--- START ---
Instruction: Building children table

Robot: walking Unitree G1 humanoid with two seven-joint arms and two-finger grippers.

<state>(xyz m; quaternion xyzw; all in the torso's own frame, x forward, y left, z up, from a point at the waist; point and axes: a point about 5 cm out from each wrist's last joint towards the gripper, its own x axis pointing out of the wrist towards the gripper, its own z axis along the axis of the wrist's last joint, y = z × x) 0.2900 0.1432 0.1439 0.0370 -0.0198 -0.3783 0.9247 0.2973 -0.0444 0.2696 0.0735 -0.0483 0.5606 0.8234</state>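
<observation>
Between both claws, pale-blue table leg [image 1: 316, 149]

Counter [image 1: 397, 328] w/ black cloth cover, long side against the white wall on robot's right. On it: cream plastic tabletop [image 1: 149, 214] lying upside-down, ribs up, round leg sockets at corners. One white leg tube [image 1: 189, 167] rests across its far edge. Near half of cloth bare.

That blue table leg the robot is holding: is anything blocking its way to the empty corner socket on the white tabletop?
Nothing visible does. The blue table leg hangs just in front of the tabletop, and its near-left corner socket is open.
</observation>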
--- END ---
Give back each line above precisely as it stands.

(Task answer)
Instruction: Building children table

Robot: walking Unitree G1 humanoid with two seven-joint arms and two-finger grippers.

<state>(xyz m; quaternion xyzw; all in the torso's own frame, x forward, y left, z up, from a point at the waist; point and axes: a point about 5 cm out from each wrist's last joint towards the gripper, its own x axis pointing out of the wrist towards the gripper, its own z axis along the axis of the wrist's last joint, y = z × x) 0.2900 0.1432 0.1439 0.0370 -0.0198 -0.3783 0.9247 0.2973 -0.0444 0.2696 0.0735 -0.0483 0.5606 0.8234</state>
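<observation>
Between both claws, pale-blue table leg [image 1: 316, 149]

Counter [image 1: 397, 328] w/ black cloth cover, long side against the white wall on robot's right. On it: cream plastic tabletop [image 1: 149, 214] lying upside-down, ribs up, round leg sockets at corners. One white leg tube [image 1: 189, 167] rests across its far edge. Near half of cloth bare.

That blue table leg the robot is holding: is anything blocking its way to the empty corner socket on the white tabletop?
Nothing visible does. The blue table leg hangs just in front of the tabletop, and its near-left corner socket is open.
</observation>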

The exercise has been fully completed.